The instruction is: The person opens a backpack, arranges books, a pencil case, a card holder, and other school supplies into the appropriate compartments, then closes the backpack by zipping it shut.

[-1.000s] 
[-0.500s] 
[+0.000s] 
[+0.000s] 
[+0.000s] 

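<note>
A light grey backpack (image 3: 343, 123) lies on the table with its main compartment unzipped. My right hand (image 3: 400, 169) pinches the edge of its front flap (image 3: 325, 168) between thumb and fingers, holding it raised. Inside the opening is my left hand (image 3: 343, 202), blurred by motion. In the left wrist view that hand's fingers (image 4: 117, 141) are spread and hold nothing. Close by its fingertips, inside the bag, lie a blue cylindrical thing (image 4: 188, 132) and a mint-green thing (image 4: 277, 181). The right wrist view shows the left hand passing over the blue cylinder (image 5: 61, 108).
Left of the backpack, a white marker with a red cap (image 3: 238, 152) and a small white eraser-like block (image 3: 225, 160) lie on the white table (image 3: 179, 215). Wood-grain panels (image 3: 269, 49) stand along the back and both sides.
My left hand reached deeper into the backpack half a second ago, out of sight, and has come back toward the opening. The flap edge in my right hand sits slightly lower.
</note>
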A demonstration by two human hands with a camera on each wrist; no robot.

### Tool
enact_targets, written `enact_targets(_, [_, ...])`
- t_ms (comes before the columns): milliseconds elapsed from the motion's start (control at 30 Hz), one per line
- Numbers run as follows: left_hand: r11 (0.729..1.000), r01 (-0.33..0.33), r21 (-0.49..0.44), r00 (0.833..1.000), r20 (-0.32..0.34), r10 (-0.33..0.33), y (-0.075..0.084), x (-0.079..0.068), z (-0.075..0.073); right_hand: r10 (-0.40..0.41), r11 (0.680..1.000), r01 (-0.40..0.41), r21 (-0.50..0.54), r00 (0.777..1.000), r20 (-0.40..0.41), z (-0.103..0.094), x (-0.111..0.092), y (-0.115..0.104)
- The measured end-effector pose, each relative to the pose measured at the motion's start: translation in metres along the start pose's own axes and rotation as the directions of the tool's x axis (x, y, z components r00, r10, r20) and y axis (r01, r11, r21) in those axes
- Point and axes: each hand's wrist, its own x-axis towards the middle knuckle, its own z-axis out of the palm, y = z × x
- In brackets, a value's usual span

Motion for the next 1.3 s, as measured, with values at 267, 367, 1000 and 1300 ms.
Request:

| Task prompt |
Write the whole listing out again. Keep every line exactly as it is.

| Written response |
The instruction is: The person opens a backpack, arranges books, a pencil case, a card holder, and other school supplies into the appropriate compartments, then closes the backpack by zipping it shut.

[-1.000s] 
[-0.500s] 
[+0.000s] 
[+0.000s] 
[+0.000s] 

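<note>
A light grey backpack (image 3: 343, 123) lies on the table with its main compartment unzipped. My right hand (image 3: 400, 169) pinches the edge of its front flap (image 3: 325, 168) between thumb and fingers, holding it raised. Inside the opening is my left hand (image 3: 343, 202), blurred by motion. In the left wrist view that hand's fingers (image 4: 117, 141) are spread and hold nothing. Close by its fingertips, inside the bag, lie a blue cylindrical thing (image 4: 188, 132) and a mint-green thing (image 4: 277, 181). The right wrist view shows the left hand passing over the blue cylinder (image 5: 61, 108).
Left of the backpack, a white marker with a red cap (image 3: 238, 152) and a small white eraser-like block (image 3: 225, 160) lie on the white table (image 3: 179, 215). Wood-grain panels (image 3: 269, 49) stand along the back and both sides.
My left hand reached deeper into the backpack half a second ago, out of sight, and has come back toward the opening. The flap edge in my right hand sits slightly lower.
</note>
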A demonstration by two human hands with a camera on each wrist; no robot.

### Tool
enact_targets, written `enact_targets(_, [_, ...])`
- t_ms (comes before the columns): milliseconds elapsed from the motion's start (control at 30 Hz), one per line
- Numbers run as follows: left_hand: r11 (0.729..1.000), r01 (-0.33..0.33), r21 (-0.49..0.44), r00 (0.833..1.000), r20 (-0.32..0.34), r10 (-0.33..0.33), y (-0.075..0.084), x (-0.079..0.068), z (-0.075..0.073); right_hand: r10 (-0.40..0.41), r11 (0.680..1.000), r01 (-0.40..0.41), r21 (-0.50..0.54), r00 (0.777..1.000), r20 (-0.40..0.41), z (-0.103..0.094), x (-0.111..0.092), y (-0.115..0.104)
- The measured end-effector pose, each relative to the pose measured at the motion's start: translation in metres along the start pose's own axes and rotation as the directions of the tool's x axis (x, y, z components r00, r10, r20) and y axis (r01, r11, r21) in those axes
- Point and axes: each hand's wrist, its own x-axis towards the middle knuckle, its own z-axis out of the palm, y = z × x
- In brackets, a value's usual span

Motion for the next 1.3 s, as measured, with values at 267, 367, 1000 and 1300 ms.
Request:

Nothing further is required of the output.